Saturday, April 29, 2006

CONDOLENCES TO A FRIEND


"Good fathers make good sons."


I have just learned that John Kenneth Galbraith has passed away in Cambridge, Massachusetts, at the age of 97.

John Kenneth Galbraith was the father of that great American champion of Kurds and the Kurdish cause, Ambassador Peter Galbraith.

Peter Galbraith was the first American official to take serious notice of the Anfal campaign, during a fact-finding trip to Iraq as a member of the Senate Foreign Relations Committee. He returned to South Kurdistan during the 1991 uprising, made a video record of his short trip, including images of Kurds fleeing the Iraqi army--a trip which he made without Senate approval. He escaped through Syria to alert the US government, and the world, to the crisis.

It was after the 1991 trip that Peter Galbraith was accused by official Washington of having become "too emotionally attached" to the Kurdish issue.

He also helped to negotiate the move of some fourteen tons of captured Ba'ath party documents to the National Archives in Washington DC for safekeeping, documents which helped to prove the veracity of Kurdish claims of genocide.

He wrote the "Prevention of Genocide Act," which imposed harsher sanctions against Iraq than similar American laws imposed on South Africa, to include the barring of Iraqi oil imports, instructions for the US to vote against Iraqi loans at the IMF and World Bank, eliminated credits for Iraqi purchases of American food and eliminated similar credits to purchase American manufactured goods, and prohibited exports of all goods requiring export licenses. Additionally, the bill required the American president to certify that Iraq was not using chemical weapons against Kurds and not engaging in genocide of Kurds.

(For all of this information, and more, see Samantha Power's "A Problem from Hell" America and the Age of Genocide and Jonathan Randal's After Such Knowledge, What Forgiveness?. For online information, a good intro is One Man's Battle to Stop Iraq from CBC news.)

"Good fathers make good sons," is the adage, but in the case of John Kenneth Galbraith, I would amend that adage to say, "Great fathers make great sons." Peter Galbraith, friend of Kurds, is the kind legacy that John Kenneth Galbraith has bequeathed to the world, and to Kurdistan in particular. May his memory forever be revered.

To this friend of Kurds, and to the entire Galbraith family, I offer my deepest condolences on the loss of a great father.

3 comments:

Anonymous said...

my deepest condolences to Mr. Peter Glbraith. Mr Galbraith is really one of the few westerners who realyy understands the Kurdish plight. A lot of newspapapers and American politicians are still disillusioned about the chauvinist and racist nature of the Turkish state. we Kurds have deep respect for our friends.

Dr.Nazhad Hawramany

Anonymous said...

I hate to be the skunk at the funeral, BUT...
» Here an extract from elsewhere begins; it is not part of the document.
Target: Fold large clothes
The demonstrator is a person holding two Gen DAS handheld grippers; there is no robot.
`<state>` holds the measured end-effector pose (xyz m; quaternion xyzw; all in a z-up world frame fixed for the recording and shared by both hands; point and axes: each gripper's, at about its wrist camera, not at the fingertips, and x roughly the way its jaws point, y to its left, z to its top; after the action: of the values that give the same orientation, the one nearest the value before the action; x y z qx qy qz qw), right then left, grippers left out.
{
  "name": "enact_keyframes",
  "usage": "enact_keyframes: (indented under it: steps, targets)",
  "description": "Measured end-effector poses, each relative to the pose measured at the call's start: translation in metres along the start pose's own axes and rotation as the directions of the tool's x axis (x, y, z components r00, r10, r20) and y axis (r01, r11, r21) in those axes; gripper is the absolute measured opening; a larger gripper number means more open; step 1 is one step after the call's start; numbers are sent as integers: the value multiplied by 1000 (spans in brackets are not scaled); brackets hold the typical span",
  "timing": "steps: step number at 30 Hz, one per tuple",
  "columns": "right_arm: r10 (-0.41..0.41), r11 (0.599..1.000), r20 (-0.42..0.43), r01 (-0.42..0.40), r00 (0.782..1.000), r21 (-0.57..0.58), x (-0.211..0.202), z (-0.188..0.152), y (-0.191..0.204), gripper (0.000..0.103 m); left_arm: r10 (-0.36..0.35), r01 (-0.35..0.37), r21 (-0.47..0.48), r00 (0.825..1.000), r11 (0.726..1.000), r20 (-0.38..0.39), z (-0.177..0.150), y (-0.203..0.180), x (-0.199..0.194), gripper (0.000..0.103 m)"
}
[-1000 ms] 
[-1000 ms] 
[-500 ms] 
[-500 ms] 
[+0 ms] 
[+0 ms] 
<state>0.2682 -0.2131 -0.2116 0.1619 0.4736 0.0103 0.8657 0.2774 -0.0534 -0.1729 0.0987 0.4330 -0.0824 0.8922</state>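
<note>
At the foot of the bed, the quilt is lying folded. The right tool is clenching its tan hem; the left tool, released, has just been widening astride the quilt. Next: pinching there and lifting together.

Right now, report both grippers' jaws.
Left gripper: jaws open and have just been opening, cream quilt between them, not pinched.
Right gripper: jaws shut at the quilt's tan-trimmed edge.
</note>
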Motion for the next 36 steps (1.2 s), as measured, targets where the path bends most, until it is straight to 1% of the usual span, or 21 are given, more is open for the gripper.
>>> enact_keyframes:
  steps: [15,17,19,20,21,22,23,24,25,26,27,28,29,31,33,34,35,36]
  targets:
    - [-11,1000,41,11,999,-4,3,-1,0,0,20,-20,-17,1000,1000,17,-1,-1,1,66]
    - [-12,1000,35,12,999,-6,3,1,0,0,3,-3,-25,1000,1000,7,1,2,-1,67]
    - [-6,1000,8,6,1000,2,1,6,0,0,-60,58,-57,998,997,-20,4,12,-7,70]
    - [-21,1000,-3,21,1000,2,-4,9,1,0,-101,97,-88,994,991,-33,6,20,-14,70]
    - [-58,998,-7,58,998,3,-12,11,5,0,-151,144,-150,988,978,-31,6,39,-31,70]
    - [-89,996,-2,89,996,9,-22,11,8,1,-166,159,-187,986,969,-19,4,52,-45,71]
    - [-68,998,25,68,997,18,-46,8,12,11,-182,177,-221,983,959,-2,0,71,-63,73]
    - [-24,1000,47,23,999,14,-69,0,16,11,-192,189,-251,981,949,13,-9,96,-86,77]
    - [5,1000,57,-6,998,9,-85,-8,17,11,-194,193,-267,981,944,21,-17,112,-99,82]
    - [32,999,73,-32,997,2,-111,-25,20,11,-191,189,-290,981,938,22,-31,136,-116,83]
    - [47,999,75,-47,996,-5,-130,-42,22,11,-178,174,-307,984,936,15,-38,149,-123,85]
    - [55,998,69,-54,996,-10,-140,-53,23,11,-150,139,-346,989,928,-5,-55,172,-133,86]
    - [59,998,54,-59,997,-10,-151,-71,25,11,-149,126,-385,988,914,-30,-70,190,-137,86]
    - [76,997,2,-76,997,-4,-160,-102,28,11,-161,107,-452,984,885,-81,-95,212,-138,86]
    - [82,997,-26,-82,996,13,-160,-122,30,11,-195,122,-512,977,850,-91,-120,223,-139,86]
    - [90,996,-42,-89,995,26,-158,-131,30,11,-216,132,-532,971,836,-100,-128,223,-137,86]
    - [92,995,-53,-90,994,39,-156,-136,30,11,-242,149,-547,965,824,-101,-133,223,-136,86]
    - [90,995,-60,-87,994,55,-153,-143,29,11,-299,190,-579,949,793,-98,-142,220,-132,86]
Peter Galbraith was a dramatic departure from his arrogant, blinkered, snobby, elitist and incredibly misguided father. John Kenneth Galbraith was a "useful idiot" and apologist par excellence for the vicious gangsters who enslaved Mitteleuropa and Eurasia for 74 years. JKG never missed an opportunity to spit on and ridicule those of us who argued that the USSR was an aggressive and menacing entity that had murdered ~50 MILLION of its own citizens, and he actually came up with the lunatic concept of "convergence," whereby the US and the USSR were moving in each others' direction, to more and more resemble each other.

JKG's works are a matter of public record, there is no way to whitewash them. Those of us who grew up around the corner from his ivory tower at Harvard know all too well his deafness to the cries of millions of murdered innocents, and his disgusting self-congratulation for his own "brilliance."

Of course we send our condolences to Peter, who is a great guy, but DO NOT BE DECEIVED: THAT apple fell FAR from the tree.

David said...

Thanks Mizgin and Phil both for the education. I must say that the son sounds like a wonderful human being.